Woody Allen, “A proposito di niente. Autobiografia” (La Nave di Teseo)

Dunque, lo preciso da subito: a mio parere Woody Allen è uno dei massimi geni comici della modernità, stand-up comedian quasi insuperabile, autore di alcuni dei testi più divertenti che abbia mai letto (li trovate tra le mie “recensioni”) e di film comici memorabili – quelli della sua prima parte di carriera cinematografica, tanto semplici nella loro natura slapstick quanto umoristicamente efficaci. Di contro, i suoi film più recenti, “commedie” nel senso più pieno del termine, li trovo spesso carini ma quasi mai irresistibili.

Posto ciò, anche questo suo A proposito di niente.

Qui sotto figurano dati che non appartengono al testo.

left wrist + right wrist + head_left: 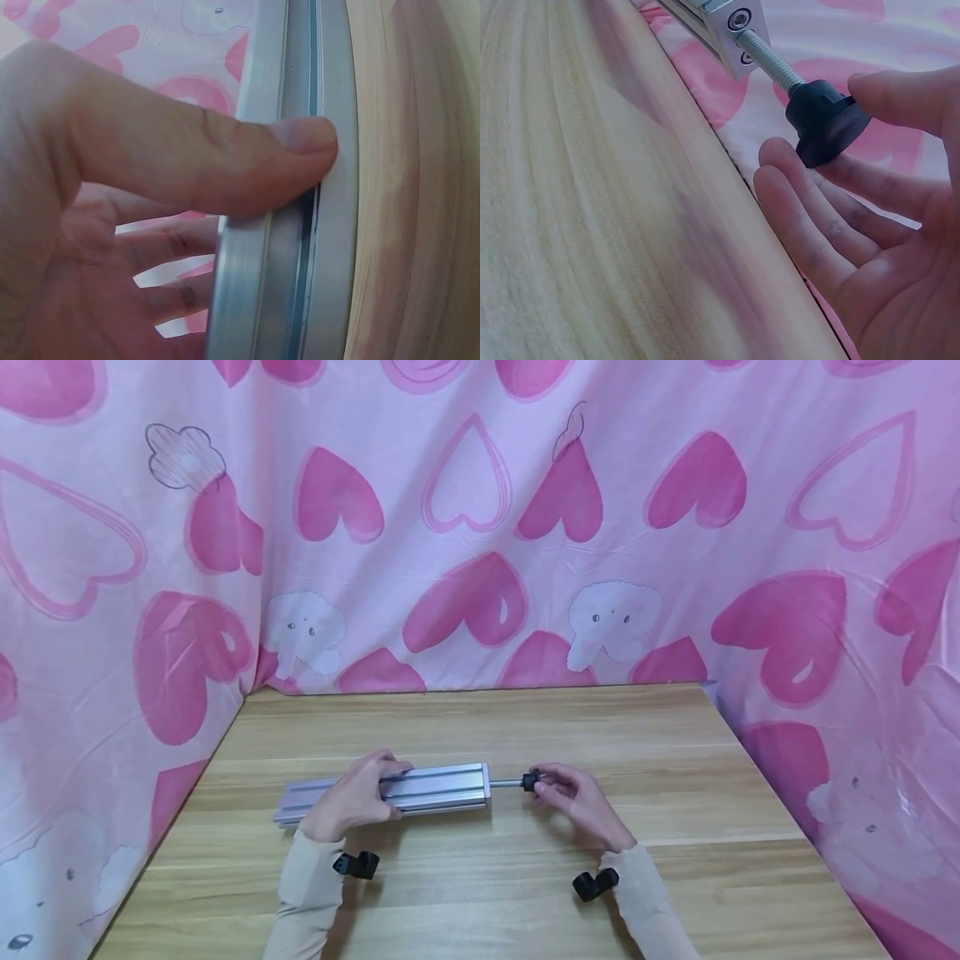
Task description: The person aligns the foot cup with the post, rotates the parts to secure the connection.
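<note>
A silver aluminium profile (442,787) with long slots lies crosswise in front of me. My left hand (358,795) grips its middle from above, and in the left wrist view the thumb (262,165) presses along the slotted side. At the right end sits an end plate (487,785) with screw heads. Out of this plate sticks a threaded rod (772,61), tipped with the black base of a levelling foot (825,127). My right hand (576,800) pinches that black base between thumb and index finger, its other fingers loosely bent below it.
Under the hands is a wood-grain table (480,893). A pink curtain (465,543) with hearts hangs along its back and both sides. Each wrist carries a small black camera mount, the left one (357,865) and the right one (596,885).
</note>
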`<move>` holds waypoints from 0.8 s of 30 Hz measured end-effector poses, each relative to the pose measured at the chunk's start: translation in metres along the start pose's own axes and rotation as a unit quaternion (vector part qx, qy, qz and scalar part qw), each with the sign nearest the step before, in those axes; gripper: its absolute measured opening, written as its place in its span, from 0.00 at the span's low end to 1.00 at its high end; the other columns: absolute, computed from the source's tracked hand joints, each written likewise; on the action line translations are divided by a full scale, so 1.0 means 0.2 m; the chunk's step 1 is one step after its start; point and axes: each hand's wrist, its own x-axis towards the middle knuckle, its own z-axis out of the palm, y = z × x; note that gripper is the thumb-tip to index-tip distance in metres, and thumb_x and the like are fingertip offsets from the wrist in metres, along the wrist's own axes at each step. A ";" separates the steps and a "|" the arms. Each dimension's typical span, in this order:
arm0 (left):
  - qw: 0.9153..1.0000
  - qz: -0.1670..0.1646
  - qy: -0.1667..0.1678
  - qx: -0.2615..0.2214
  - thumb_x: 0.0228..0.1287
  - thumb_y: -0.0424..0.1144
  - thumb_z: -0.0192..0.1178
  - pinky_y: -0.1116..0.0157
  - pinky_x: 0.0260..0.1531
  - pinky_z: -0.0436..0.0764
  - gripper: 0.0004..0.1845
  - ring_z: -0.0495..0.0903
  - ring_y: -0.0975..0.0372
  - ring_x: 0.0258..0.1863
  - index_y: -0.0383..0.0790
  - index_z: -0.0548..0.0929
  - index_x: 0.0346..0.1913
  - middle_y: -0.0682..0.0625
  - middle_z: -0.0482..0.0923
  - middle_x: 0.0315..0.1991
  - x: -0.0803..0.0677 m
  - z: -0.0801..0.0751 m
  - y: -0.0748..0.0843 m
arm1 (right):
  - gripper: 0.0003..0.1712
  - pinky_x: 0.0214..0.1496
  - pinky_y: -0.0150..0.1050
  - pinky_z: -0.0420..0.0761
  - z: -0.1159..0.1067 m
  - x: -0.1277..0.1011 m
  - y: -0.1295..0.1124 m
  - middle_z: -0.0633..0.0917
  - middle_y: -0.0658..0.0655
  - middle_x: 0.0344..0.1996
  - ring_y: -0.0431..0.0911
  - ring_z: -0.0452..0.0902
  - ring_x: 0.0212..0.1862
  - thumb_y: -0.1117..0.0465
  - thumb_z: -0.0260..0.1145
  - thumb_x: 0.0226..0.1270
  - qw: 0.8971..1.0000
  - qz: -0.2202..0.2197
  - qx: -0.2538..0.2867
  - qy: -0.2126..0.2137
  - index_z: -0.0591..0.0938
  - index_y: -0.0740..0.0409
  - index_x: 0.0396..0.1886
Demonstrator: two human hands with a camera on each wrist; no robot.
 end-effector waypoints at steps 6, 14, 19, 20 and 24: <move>1.000 -0.001 -0.002 0.003 0.40 0.32 0.77 0.59 0.43 0.77 0.36 0.74 0.58 0.42 0.35 0.84 0.60 0.47 0.80 0.48 0.00 0.00 0.00 | 0.24 0.50 0.43 0.85 0.01 0.00 0.00 0.87 0.67 0.46 0.59 0.86 0.46 0.52 0.58 0.78 1.000 0.002 0.011 -0.007 0.78 0.64 0.63; 1.000 0.008 0.004 0.004 0.40 0.31 0.76 0.59 0.44 0.77 0.35 0.75 0.57 0.42 0.34 0.84 0.59 0.46 0.81 0.47 0.01 -0.01 0.01 | 0.26 0.53 0.41 0.84 0.01 0.00 0.00 0.86 0.67 0.50 0.58 0.85 0.49 0.50 0.56 0.79 1.000 0.013 0.005 0.003 0.76 0.63 0.65; 1.000 0.015 0.008 -0.001 0.40 0.30 0.75 0.54 0.48 0.79 0.34 0.77 0.55 0.45 0.34 0.84 0.59 0.44 0.82 0.50 0.00 -0.02 0.01 | 0.31 0.58 0.38 0.81 0.02 0.00 -0.01 0.77 0.67 0.64 0.61 0.81 0.60 0.58 0.62 0.75 1.000 -0.005 0.025 0.012 0.68 0.61 0.73; 1.000 0.016 0.007 -0.002 0.40 0.30 0.75 0.54 0.48 0.79 0.34 0.77 0.55 0.45 0.33 0.84 0.59 0.44 0.82 0.50 0.00 -0.02 0.01 | 0.32 0.58 0.37 0.81 0.02 0.00 -0.02 0.75 0.67 0.66 0.62 0.80 0.60 0.60 0.63 0.74 0.999 -0.016 0.026 0.012 0.67 0.62 0.74; 1.000 0.018 0.003 -0.003 0.41 0.30 0.75 0.55 0.47 0.79 0.33 0.77 0.56 0.44 0.33 0.84 0.58 0.44 0.82 0.49 0.00 -0.02 0.00 | 0.33 0.59 0.33 0.79 0.02 0.00 -0.02 0.73 0.69 0.67 0.62 0.80 0.59 0.67 0.66 0.69 0.998 -0.050 0.028 0.008 0.69 0.61 0.73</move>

Autobiografia (La Nave di Teseo, 2020, traduzione di Alberto Pezzotta; orig, Apropos of nothing, 2020), che a sua volta è tale, “autobiografica”, nel senso più pieno del termine, mi ha sorpreso non poco, in modi diversi e per certi versi opposti. Mi aspettavo un testo molto più comico-umoristico o, se così posso dire, “sceneggiato”, invece Allen ha steso una vera e propria cronaca quasi diaristica della sua vita, all’apparenza molto aperta, sincera, genuina, qui e là animata dal suo favoloso humor ma non di rado quasi seriosa e tesa. Descrive con franchezza i suoi inizi, il successo, le storie d’amore, i rapporti con i colleghi del mondo del cinema, con i critici, i media, attraverso una narrazione che fa dell’understatement e della modestia quasi esagerata, unita alla frequente e a volte sperticata lode degli attori con cui ha lavorato, le cifre fondamentali del libro. Si lancia poi in un’invettiva accalorata, quasi irosa, d’altro canto assai simile a una memoria difensiva da udienza in tribunale, riguardo la personale e sconcertante querelle con Mia Farrow, forse dilungata in fin troppe pagine, al punto che ho avuto quasi l’impressione (che poi ho deciso di fugare, comunque) che il libro al suo autore serva soprattutto a questo, a mettere nero su bianco la propria verità sul caso nonché, alcune pagine più avanti, sulla similare vicenda legata al movimento #MeToo e alle relative accuse rivoltegli da alcune attrici.

In ogni caso il libro si mantiene sempre assolutamente piacevole da leggere, a tratti divertente, nonostante – ribadisco – mi pare manchi di quel guizzo comicamente brillante e geniale che ci si potrebbe aspettare da uno come Woody Allen. O magari sbagliavo io ad aspettarmelo, e a non credere che un personaggio come lui fosse capace di scrivere un’autentica autobiografia, con tutta la sincerità e veridicità che un testo del genere deve necessariamente palesare. E se invece stesse proprio in ciò la trovata comica geniale? Se questa così apparentemente genuina sincerità fosse furbescamente studiata e A proposito di niente sia in verità da considerare un sagace e sarcastico testo a suo modo metaletterario? Chissà: sarebbe senza dubbio sorprendente, per come appare il libro. Il quale tuttavia, come ho precisato da subito, è a suo modo comunque sorprendente, e forse proprio in questa sua fondamentale peculiarità, posto quanto ho scritto e denotato al riguardo, sta la sua attrattiva principale. Dacché Woody Allen secondo me è un genio comico, in ogni caso lo rimetto in chiaro, sia questa sua autobiografia altrettanto geniale oppure – sempre secondo me – no.